## Task item
From the entries that follow, copy exactly the lines beginning at the line holding "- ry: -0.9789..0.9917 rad" and continuing through the line holding "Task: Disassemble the".

Stored records:
----------

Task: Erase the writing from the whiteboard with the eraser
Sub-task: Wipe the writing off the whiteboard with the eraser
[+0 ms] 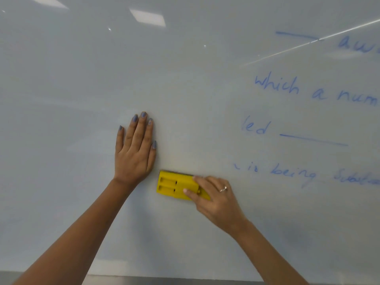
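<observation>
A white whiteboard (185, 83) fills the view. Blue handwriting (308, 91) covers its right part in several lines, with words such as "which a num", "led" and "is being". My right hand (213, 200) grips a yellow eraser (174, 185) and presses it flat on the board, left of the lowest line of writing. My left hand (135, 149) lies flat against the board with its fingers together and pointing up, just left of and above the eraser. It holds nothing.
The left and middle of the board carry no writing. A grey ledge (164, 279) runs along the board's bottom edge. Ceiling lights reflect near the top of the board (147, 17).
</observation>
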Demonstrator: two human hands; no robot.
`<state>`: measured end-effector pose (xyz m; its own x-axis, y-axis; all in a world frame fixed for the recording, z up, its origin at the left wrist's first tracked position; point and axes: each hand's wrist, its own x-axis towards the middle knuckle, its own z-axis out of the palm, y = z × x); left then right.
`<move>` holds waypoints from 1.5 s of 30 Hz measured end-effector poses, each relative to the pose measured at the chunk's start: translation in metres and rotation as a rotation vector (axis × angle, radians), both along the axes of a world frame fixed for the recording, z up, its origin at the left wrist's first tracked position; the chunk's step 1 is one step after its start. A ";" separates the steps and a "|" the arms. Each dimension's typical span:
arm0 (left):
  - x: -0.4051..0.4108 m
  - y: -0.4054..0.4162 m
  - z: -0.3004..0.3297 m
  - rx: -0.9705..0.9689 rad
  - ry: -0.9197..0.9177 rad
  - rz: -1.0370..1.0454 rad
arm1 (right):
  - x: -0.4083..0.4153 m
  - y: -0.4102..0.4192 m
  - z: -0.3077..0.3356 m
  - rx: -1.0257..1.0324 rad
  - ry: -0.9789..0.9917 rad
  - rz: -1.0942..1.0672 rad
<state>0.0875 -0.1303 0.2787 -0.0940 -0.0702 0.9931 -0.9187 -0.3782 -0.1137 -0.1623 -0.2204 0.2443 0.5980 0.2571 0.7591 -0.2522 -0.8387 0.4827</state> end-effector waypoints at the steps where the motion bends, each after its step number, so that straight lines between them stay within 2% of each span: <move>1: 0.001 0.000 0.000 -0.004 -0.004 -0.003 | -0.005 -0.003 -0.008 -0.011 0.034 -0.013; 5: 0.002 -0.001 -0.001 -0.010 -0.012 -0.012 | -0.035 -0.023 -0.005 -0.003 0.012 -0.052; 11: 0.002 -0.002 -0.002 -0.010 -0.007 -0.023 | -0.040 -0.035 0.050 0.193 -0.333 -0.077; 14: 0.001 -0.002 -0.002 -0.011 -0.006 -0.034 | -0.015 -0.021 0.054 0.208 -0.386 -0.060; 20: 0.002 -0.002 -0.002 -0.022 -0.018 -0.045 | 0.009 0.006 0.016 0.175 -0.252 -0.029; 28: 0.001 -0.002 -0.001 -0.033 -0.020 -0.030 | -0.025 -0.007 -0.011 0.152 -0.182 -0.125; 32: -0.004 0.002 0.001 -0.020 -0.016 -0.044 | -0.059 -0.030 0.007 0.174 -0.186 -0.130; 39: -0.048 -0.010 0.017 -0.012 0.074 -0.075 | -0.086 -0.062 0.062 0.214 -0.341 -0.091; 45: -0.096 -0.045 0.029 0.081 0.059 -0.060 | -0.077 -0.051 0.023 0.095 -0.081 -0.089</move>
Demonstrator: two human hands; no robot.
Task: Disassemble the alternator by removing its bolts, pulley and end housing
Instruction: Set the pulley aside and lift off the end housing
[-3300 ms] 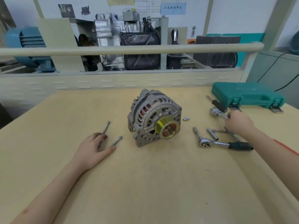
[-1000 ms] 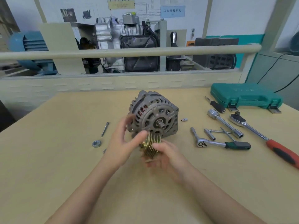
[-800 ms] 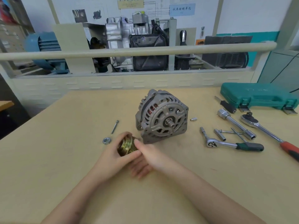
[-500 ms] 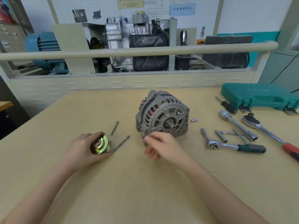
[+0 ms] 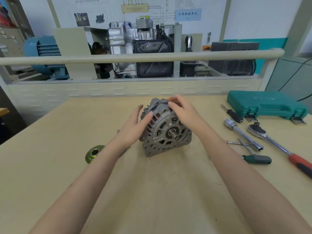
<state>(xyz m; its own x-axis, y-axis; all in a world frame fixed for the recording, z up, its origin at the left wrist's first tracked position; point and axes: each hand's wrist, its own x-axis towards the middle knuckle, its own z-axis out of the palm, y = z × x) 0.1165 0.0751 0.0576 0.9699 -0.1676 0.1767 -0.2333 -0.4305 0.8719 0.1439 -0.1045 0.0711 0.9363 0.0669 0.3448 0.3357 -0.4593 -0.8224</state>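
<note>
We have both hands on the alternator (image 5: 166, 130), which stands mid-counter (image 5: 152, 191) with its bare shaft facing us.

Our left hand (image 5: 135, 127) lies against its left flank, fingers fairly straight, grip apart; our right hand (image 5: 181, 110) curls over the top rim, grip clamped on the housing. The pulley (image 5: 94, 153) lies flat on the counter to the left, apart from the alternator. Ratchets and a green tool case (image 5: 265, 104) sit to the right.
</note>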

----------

## Answer box
  - ry: -0.9789..0.9917 rad
  - rz: -1.0942..1.0672 rad
<state>0.0875 -0.1303 0.2787 -0.0940 -0.0702 0.9931 -0.9187 -0.3782 -0.1137 -0.1623 -0.2204 0.2443 0.5980 0.2571 0.7591 -0.2522 -0.8387 0.4827</state> end-effector waypoints at the steps where the motion bends, each after its step number, so that straight lines between them stay within 2% of each span: <move>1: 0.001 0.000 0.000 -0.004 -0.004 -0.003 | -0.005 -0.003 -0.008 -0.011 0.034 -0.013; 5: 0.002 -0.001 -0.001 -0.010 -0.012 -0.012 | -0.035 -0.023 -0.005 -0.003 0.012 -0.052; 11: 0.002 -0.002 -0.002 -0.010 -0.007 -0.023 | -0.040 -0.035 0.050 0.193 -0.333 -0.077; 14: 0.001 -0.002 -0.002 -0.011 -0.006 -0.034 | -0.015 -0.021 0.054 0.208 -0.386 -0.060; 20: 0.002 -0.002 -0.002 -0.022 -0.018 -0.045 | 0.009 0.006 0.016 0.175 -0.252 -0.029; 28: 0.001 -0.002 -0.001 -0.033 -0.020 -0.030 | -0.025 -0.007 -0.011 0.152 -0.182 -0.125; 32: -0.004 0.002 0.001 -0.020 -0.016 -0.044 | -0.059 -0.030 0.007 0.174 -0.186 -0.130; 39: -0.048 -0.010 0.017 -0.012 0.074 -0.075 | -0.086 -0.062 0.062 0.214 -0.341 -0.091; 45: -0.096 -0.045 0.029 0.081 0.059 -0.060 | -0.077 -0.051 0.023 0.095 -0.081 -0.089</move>
Demonstrator: two human hands; no robot.
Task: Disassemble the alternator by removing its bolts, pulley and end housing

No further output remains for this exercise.